Smart city and gender equality
How can gender equality in the Brussels region be promoted through the development of gender-smart applications based on open data? This was the challenge laid down, on Thursday, 25 November, to participants of the
Open Data Brussels goes gender-smart hackathon.
Some 25 people answered the invitation launched by asbl Amazone and the Brussels Secretary of State responsible for Digitisation and Equality Opportunities for this hackathon which was the first of its kind in Belgium. The
Brussels Regional Informatics Centre, for its part, hosted the event on its premises.
Grouped into 5 teams, the participants had one day to develop a concept meeting to the hackathon’s “pitch”. The winning team won with a project which should help a wide audience with an inescapable but never appreciated activity: doing the housework.
Make Equity, to share out housework tasks
Given the name “Make Equity”, the winning project aims to create an application for sharing out the housework tasks between a couple, parents and/or the children of a family or housemates.

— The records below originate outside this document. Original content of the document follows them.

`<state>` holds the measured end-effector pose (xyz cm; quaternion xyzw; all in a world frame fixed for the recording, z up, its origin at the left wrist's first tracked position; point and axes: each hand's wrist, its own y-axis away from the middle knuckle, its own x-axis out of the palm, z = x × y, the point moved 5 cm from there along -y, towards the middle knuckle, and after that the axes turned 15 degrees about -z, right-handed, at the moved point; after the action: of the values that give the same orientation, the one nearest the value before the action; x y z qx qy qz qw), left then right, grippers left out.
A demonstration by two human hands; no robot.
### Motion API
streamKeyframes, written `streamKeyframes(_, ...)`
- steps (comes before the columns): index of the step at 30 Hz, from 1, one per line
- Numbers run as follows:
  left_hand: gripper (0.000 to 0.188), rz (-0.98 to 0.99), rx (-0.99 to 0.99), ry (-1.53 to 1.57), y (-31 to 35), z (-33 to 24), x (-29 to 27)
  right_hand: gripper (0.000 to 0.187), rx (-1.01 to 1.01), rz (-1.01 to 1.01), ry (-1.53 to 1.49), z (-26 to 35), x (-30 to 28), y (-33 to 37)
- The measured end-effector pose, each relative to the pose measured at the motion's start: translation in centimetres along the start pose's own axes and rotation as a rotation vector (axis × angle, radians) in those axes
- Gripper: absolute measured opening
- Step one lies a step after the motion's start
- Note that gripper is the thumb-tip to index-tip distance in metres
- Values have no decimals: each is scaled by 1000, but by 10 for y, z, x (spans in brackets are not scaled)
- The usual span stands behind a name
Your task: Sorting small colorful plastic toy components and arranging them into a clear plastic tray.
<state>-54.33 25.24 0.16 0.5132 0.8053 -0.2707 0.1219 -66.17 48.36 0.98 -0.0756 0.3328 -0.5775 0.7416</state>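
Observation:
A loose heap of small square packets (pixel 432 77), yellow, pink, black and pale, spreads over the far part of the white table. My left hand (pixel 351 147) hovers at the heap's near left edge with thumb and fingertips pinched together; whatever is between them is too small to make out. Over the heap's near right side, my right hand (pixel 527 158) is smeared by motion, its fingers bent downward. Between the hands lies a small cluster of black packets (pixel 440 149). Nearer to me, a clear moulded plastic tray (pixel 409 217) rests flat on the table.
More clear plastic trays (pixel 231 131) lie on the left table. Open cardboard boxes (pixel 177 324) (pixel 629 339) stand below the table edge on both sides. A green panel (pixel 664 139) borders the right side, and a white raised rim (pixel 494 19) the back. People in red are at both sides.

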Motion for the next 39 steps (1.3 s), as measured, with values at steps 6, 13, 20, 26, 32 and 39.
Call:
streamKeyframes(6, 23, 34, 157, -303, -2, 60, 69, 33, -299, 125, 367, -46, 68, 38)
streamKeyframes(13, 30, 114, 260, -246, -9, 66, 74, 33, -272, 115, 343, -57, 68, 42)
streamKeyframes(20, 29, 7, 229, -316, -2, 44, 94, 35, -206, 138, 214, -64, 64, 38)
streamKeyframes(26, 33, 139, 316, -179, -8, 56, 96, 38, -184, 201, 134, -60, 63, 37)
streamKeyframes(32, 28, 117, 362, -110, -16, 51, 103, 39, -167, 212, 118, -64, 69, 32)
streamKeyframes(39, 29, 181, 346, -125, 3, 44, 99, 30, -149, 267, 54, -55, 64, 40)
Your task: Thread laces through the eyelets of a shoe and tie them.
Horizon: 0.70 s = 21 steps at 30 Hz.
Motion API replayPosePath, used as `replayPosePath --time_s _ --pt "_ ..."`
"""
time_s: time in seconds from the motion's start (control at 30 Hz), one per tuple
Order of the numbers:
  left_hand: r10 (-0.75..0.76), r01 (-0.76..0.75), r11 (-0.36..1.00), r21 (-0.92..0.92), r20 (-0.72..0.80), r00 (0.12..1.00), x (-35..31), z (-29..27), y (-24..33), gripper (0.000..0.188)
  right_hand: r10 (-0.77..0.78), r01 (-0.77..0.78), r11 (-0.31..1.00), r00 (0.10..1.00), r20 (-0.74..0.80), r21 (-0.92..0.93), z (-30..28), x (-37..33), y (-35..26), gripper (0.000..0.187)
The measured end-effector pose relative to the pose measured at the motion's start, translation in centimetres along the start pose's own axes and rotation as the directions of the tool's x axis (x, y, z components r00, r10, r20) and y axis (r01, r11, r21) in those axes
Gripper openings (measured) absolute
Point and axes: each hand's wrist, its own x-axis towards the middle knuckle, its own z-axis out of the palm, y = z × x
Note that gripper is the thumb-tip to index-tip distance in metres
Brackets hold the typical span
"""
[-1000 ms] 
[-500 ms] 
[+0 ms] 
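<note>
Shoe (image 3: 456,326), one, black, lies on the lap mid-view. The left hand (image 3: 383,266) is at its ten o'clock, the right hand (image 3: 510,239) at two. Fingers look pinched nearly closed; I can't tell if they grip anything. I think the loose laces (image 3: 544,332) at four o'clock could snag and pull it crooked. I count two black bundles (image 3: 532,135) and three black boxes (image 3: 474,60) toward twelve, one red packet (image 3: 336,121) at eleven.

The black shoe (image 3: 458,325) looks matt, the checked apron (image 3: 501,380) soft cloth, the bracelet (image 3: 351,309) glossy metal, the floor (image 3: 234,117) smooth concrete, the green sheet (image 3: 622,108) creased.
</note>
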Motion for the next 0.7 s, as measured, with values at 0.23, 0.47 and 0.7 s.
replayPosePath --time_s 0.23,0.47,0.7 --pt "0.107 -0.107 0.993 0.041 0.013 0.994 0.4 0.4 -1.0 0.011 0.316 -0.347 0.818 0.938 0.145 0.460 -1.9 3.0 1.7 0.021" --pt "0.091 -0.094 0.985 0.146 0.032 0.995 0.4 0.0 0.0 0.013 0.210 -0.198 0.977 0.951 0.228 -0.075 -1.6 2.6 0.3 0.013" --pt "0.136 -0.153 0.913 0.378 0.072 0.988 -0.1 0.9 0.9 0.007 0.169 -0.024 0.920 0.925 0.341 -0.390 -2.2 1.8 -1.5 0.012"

One notable detail, the winning project was the work of one female and three male teammates, all students of the
e-Business sector at EPHEC university college (FR). The winning team, composed of Soufiane Begdouri, Mohamed Laghmari, Chris Nkuanga Tsasa and Ana Valenzuela, received an MIC (Microsoft Innovation Center) bootcamp as their prize.
?Other noteworthy project: the application “ToiLet me Know” identifying public toilets in Brussels and offering private spaces the chance to include their toilets in the app. This project’s team, from the
Brussels campus of the Vlerick Business School, had for its part developed a very detailed business plan. The team also came up with two awareness-raising and information games as well as a solidarity map for women.